Quote the whole listing verbatim.
------ Recorded information ------
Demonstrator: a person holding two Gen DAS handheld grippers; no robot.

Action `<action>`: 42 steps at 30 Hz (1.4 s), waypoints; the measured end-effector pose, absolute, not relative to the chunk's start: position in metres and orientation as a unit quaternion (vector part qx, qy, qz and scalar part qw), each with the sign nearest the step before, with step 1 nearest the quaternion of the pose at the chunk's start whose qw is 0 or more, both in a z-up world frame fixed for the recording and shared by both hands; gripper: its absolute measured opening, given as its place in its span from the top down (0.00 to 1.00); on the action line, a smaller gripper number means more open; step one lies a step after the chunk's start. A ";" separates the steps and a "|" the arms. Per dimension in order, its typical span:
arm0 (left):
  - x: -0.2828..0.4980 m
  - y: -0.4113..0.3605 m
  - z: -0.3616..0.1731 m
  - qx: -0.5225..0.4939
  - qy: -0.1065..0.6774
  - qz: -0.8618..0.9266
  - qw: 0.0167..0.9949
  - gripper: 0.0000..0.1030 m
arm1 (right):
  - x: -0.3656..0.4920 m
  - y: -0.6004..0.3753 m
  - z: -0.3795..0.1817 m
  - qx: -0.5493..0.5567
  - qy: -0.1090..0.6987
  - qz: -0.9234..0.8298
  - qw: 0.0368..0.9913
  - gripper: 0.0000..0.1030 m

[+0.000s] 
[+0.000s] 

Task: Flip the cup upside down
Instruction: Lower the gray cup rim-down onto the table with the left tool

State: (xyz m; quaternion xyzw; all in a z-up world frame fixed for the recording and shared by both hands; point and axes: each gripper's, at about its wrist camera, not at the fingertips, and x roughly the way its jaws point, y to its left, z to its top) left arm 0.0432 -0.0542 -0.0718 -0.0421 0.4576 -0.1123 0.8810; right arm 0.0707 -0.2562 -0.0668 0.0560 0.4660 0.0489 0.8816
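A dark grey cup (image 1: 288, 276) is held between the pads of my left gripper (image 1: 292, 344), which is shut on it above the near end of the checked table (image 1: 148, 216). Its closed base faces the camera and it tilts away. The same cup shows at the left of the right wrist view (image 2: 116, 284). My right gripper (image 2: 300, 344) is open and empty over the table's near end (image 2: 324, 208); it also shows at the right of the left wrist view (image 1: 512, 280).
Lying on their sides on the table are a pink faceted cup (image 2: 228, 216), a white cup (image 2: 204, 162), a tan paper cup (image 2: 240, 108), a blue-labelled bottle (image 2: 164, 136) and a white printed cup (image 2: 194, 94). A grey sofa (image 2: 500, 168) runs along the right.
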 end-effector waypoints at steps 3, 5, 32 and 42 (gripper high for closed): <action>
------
» **Solved problem**
Demonstrator: a person holding two Gen DAS handheld grippers; no robot.

Action `<action>`: 42 steps at 30 Hz (1.4 s), waypoints; the measured end-effector pose, absolute, not relative to the chunk's start: position in metres and orientation as a unit quaternion (vector part qx, qy, qz and scalar part qw), each with the sign nearest the step before, with step 1 nearest the quaternion of the pose at the chunk's start whose qw is 0 or more, both in a z-up world frame fixed for the recording and shared by both hands; gripper: its absolute measured opening, given as its place in its span from the top down (0.00 to 1.00); on the action line, a smaller gripper number means more open; step one lies a step after the chunk's start. A ";" separates the steps and a "|" the arms. Per dimension in order, its typical span:
arm0 (left):
  - x: -0.2828..0.4980 m
  - y: -0.4113..0.3605 m
  - z: -0.3616..0.1731 m
  - qx: -0.5225..0.4939
  - qy: -0.1065..0.6774
  - qz: -0.8618..0.9266
  - qw: 0.0167..0.9949
  - gripper: 0.0000..0.1030 m
arm1 (right):
  - x: -0.3656..0.4920 m
  - y: -0.6004..0.3753 m
  - z: -0.3795..0.1817 m
  - qx: -0.5493..0.5567
  - qy: -0.1090..0.6987
  - qz: -0.9234..0.8298
  - qw: 0.0368..0.9913
  - gripper: 0.0000..0.1030 m

[+0.000s] 
[+0.000s] 

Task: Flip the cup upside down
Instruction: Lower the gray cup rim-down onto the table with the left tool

State: (xyz m; quaternion xyzw; all in a z-up world frame fixed for the recording and shared by both hands; point and axes: each gripper's, at about its wrist camera, not at the fingertips, and x roughly the way its jaws point, y to its left, z to its top) left arm 0.0432 -0.0542 -0.0718 -0.0421 0.4576 -0.1123 0.8810; right arm 0.0707 -0.2562 -0.0668 0.0560 0.4660 0.0489 0.8816
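A dark grey cup (image 1: 288, 276) is held between the pads of my left gripper (image 1: 292, 344), which is shut on it above the near end of the checked table (image 1: 148, 216). Its closed base faces the camera and it tilts away. The same cup shows at the left of the right wrist view (image 2: 116, 284). My right gripper (image 2: 300, 344) is open and empty over the table's near end (image 2: 324, 208); it also shows at the right of the left wrist view (image 1: 512, 280).
Lying on their sides on the table are a pink faceted cup (image 2: 228, 216), a white cup (image 2: 204, 162), a tan paper cup (image 2: 240, 108), a blue-labelled bottle (image 2: 164, 136) and a white printed cup (image 2: 194, 94). A grey sofa (image 2: 500, 168) runs along the right.
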 end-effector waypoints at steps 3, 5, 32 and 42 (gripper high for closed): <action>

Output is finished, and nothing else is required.